Along with reporting to a court-appointed monitor, delivery company DHL must pay $8.7 million to settle an almost 14-year-old, class-action racial discrimination lawsuit, the U.S. Equal Employment Opportunity Commission announced on April 25.
The money will go to 83 Black employees in Chicago who experienced the alleged discrimination and participated in the lawsuit. With the consent of both parties, former EEOC Commissioner Leslie Silverman will be the racial discrimination monitor for this class for a period of four years.
This lawsuit is not the first alleging racial bias against DHL Group: Last year, DHL’s supply chain division settled a $2.7 million suit in which plaintiffs alleged that the delivery company’s criminal history screening policy disproportionately affected Black and Hispanic job candidates. Per the complaint, DHL’s practices “perpetuate[d] gross racial disparities in the criminal justice.”
Heavy packages, dangerous routes: What Black workers alleged
The alleged racism at DHL was allegedly calculated and pervasive: DHL management “segregated” its Black and White employees, the EEOC said, and gave Black staffers “much heavier” dock work.
While Black workers moved “large, heavy packages,” their White colleagues sorted letters, the agency said.
Additionally, DHL allegedly assigned Black workers to delivery routes in neighborhoods with higher crime rates, compared to their White counterparts. Black workers “often witnessed crime and sometimes were victims of crime on their assigned routes,” the EEOC said.
“Just as unlawful”: EEOC condemns discrimination beyond pay gap
Gregory Gochanour, regional attorney for the agency’s Chicago district office, highlighted in an April 25 statement the fact that while this case is not about Black workers being paid less than their White peers or passed over for promotions, “segregating employees and giving them unequal work assignments based on their race is just as unlawful.”
Karla Gilbride, general counsel for the EEOC, underscored the insidious nature of the route assignment allegations.
“If an employer honors the requests of white workers to avoid certain parts of a city that are perceived as dangerous, but orders Black workers to continue working in those areas despite their concerns, the employer is telling Black workers that their lives and their safety concerns are valued less than the lives and concerns of their white coworkers,” Gilbride said in a statement.
“That is plainly unlawful,” she added.
Looking ahead: Racial discrimination complaint monitoring
As a part of the consent decree, DHL must do the following:
- Train its workforce on the federal laws that prohibit racial discrimination
- Provide Silverman and the EEOC with periodic reports on work assignments and racial discrimination complaints
- Allow Silverman to review the efficacy of DHL’s complaint procedures, the quality of its complaint investigations and the status of all required trainings
Gochanour expressed confidence that the consent decree’s measures “will ensure that DHL’s employees are treated equally going forward.”
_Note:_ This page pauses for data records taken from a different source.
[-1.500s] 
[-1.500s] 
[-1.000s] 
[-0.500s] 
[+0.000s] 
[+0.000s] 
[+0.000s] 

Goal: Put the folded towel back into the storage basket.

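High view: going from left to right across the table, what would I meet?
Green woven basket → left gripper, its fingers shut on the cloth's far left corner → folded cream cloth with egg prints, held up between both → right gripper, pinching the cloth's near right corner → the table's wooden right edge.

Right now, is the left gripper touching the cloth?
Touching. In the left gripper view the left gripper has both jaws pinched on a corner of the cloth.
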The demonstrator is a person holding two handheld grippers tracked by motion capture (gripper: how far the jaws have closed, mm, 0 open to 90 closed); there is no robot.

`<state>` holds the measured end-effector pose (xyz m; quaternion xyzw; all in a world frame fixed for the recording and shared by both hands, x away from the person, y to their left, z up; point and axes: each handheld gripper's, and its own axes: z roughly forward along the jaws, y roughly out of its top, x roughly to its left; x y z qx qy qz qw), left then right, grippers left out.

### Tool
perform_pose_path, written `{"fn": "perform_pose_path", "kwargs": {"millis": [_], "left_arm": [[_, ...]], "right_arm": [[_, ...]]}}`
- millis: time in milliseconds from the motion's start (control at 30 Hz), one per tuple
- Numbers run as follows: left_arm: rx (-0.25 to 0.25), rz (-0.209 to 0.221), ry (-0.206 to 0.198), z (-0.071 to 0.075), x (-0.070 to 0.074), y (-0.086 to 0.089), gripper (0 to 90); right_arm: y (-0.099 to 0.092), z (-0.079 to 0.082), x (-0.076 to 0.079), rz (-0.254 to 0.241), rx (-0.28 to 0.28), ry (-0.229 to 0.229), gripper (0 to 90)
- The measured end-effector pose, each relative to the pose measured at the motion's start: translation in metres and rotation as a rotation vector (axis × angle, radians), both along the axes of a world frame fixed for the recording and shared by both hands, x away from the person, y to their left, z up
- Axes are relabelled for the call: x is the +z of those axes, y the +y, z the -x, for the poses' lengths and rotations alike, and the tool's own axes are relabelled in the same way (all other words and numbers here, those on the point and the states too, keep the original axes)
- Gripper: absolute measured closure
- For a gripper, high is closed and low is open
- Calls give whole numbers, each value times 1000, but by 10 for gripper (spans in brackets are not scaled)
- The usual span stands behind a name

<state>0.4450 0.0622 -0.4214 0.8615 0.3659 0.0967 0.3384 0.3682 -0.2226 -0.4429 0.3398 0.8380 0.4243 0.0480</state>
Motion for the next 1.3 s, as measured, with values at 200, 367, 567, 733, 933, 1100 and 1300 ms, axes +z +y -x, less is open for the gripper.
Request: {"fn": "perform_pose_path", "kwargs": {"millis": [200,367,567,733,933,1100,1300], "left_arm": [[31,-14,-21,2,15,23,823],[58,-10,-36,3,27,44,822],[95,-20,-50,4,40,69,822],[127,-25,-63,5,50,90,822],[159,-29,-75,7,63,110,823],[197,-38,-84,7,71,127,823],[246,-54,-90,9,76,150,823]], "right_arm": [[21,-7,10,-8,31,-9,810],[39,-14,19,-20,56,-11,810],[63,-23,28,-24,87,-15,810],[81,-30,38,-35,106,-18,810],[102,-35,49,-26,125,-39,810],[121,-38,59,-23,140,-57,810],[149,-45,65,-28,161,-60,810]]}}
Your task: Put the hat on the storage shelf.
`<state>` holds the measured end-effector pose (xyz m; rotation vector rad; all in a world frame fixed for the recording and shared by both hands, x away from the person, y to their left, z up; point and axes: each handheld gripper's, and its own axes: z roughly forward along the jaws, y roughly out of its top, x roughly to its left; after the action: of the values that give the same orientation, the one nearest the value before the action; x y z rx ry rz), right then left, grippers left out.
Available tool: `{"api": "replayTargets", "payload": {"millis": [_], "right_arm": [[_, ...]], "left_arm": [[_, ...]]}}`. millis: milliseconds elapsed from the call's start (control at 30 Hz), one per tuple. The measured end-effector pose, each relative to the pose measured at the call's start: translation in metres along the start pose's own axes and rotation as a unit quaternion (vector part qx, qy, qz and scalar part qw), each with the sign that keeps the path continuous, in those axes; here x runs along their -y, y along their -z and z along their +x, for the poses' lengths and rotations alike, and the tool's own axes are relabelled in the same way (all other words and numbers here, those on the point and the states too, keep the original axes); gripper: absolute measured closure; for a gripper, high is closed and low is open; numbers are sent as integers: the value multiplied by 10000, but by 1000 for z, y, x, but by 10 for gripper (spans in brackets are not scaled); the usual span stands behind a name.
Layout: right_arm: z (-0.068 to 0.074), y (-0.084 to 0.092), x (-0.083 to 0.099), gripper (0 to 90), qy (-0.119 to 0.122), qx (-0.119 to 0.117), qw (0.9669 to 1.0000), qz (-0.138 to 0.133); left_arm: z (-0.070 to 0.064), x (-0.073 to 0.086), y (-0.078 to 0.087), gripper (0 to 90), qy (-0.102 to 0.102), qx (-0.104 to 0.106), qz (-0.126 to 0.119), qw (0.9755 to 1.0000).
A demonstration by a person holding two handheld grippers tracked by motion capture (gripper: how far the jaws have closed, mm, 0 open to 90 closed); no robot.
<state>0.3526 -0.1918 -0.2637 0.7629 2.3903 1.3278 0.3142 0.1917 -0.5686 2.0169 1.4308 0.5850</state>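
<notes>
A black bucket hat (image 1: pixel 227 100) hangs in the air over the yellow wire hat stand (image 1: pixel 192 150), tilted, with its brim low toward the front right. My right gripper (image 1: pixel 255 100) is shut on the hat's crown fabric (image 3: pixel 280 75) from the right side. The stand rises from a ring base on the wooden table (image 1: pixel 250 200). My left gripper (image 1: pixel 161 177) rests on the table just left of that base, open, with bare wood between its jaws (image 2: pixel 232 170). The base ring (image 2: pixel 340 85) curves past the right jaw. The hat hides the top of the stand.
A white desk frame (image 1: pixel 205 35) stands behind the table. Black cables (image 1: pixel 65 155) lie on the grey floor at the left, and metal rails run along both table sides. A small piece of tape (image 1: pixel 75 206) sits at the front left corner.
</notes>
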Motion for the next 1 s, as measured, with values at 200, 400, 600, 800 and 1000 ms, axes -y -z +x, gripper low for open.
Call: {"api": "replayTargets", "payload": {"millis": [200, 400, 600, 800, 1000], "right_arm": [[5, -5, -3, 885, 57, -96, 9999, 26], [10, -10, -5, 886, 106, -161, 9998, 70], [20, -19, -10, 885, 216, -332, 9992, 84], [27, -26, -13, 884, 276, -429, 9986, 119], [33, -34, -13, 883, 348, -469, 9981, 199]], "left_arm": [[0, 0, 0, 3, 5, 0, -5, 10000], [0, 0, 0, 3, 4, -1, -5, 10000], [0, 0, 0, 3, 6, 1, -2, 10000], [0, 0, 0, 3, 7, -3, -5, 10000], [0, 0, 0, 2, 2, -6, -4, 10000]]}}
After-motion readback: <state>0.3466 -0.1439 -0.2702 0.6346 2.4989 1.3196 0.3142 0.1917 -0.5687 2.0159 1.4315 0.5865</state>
In response to the settlement, EEOC Chair Charlotte A. Burrows underscored the historical significance of the case’s details. Noting that it was “once commonplace” for American employers to have segregated workplaces, she emphasized that the EEOC is determined to make segregation “a thing of the past” by “vigorously” enforcing the Civil Rights Act.
“Sixty years ago this July, the Civil Rights Act of 1964 outlawed racially segregated workplaces,” Burrows added. “Some employers still fail to get the message.”